* TASK BRIEF
Only one stretch of the data below should be repeated: the lines from the line containing "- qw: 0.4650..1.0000" through the line containing "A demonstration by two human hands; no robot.", inclusive, exactly as they are.

►

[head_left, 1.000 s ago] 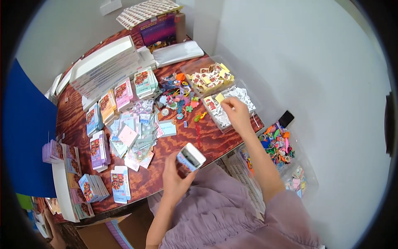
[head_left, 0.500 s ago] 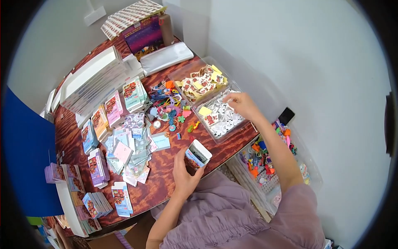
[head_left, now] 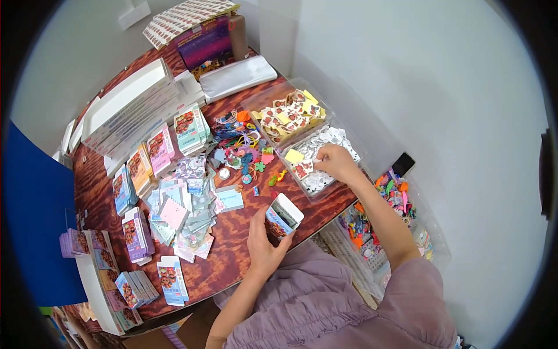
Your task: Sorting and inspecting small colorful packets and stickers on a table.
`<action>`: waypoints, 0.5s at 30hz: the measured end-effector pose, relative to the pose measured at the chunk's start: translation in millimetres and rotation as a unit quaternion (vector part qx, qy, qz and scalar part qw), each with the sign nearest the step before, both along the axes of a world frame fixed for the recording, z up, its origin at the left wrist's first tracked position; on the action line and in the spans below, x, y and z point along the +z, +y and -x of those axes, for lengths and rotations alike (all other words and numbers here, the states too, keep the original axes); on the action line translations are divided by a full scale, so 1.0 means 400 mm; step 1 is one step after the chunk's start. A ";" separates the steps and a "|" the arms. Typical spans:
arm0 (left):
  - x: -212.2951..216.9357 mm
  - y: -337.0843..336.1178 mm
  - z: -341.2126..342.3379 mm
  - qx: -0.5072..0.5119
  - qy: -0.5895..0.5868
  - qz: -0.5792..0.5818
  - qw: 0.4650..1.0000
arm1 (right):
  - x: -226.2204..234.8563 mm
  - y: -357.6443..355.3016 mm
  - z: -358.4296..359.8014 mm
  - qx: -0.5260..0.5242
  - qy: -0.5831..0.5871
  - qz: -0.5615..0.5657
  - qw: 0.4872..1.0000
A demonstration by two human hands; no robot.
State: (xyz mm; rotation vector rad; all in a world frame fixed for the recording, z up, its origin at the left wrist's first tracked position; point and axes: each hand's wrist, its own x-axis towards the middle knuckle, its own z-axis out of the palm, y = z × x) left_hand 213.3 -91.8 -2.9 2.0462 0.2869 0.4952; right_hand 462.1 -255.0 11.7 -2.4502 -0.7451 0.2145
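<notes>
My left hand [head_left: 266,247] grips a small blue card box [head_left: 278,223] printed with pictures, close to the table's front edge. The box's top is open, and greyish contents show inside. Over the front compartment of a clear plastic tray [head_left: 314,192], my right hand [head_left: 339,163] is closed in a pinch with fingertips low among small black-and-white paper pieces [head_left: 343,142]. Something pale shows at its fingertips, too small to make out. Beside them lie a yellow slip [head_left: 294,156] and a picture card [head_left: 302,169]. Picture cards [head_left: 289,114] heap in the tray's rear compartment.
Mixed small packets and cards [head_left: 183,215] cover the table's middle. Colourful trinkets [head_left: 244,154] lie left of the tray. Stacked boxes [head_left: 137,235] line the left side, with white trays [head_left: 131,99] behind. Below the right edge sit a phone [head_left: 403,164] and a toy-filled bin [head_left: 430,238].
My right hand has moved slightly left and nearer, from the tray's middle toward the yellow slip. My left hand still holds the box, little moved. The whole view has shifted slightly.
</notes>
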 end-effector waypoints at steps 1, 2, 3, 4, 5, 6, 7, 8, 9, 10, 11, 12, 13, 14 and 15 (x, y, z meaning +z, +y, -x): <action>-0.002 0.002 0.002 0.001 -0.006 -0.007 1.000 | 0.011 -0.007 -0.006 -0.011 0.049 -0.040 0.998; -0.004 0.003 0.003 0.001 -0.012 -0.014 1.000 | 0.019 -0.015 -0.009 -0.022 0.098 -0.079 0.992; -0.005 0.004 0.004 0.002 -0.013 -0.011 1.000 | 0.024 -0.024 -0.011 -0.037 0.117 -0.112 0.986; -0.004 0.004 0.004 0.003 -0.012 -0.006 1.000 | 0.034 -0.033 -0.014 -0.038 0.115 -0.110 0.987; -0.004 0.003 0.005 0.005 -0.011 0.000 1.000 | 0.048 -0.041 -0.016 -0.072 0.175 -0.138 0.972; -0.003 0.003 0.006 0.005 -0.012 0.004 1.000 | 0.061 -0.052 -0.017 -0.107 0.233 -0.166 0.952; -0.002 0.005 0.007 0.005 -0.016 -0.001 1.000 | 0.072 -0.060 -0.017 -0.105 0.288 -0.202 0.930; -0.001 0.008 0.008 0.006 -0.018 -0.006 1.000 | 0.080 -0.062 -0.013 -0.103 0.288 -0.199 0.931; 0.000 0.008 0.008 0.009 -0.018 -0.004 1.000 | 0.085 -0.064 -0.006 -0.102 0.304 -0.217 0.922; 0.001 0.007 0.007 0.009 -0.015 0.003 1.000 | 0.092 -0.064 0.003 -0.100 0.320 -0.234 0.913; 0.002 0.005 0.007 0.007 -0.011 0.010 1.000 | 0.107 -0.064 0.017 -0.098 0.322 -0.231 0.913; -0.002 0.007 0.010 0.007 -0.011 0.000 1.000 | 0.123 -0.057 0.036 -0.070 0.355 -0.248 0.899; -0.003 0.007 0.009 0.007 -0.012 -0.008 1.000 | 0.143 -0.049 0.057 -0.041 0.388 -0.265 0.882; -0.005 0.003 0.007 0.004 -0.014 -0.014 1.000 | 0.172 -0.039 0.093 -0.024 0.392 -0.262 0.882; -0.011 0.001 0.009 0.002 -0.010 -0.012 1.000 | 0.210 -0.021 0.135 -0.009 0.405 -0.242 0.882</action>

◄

* FINAL ANSWER
  - qw: 0.4650..1.0000
arm1 (right):
  - x: -226.2204..234.8563 mm
  - y: -357.6443..355.3016 mm
  - z: -358.4296..359.8014 mm
  - qx: -0.5260..0.5242
  - qy: -0.5831..0.5871
  - qz: -0.5615..0.5657
  - qw: 0.4872..1.0000
A demonstration by two human hands; no robot.

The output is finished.